As before, the performances of descriptors have also been compared against viewpoint changes, blurring, scaling, and rotation while keeping a common detector. The performances are shown in Fig. 4 (middle column). FAST has been used as an independent detector, mostly because it can produce a higher number of feature points for any type of transformation, as evident from the Putative Match Ratios present in Fig. 3. The results are more informative compared to the case of detectors. As evident from the figures, SIFT, SURF, and FREAK have high performance against scaling and blurring. ORB also has a considerably good descriptor.

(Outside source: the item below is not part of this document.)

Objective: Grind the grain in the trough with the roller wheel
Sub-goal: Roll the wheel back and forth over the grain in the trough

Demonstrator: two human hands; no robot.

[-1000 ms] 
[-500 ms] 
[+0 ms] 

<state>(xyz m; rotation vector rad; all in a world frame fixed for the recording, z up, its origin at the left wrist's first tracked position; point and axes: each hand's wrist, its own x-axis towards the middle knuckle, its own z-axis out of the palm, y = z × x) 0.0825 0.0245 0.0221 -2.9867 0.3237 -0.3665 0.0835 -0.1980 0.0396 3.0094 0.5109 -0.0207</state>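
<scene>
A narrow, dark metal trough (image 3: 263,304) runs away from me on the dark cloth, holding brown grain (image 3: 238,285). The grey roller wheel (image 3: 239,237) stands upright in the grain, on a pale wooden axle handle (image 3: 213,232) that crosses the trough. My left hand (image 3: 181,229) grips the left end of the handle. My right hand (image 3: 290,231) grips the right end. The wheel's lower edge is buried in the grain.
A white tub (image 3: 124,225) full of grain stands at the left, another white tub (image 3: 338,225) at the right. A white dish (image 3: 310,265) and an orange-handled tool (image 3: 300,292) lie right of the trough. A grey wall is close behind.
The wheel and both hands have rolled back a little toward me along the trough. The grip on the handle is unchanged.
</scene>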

4.3 An unified performance

Looking at the cumulative values from Fig. 3 and the Precision values over all transformations in Fig. 4, we find several good matches and bad combinations of feature detectors and descriptors. A variation of performance of all combinations or detector–descriptor pairs over all transformation values would be a valuable insight. However, due to limited space, we have intuitively chosen a few pairs among the long list of 42 pairs. Among the pairs, BRISK (detector and descriptor both belong to BRISK), ORB, SIFT, and SURF have been chosen, as they have performed well when paired with “themselves”. We wanted to take at least one pair so that we could cover all the detectors and descriptors. With this in mind, CENSURE, FAST, and MSER have been used while pairing with BRIEF. BRIEF is used mostly because it is fast and has no orientation requirements; thus, it can be paired with any of the detectors. Also, as seen in the performances of the detectors with BRIEF, the performances of CENSURE, FAST, and MSER are good compared to SIFT or SURF paired with BRIEF. Finally, FREAK has shown high suitability when paired with SURF. In total, 8 pairs have been chosen for a unified performance: BRISK, CENSURE+BRIEF, FAST+BRIEF, SURF+FREAK, MSER+BRIEF, ORB, SIFT, and SURF.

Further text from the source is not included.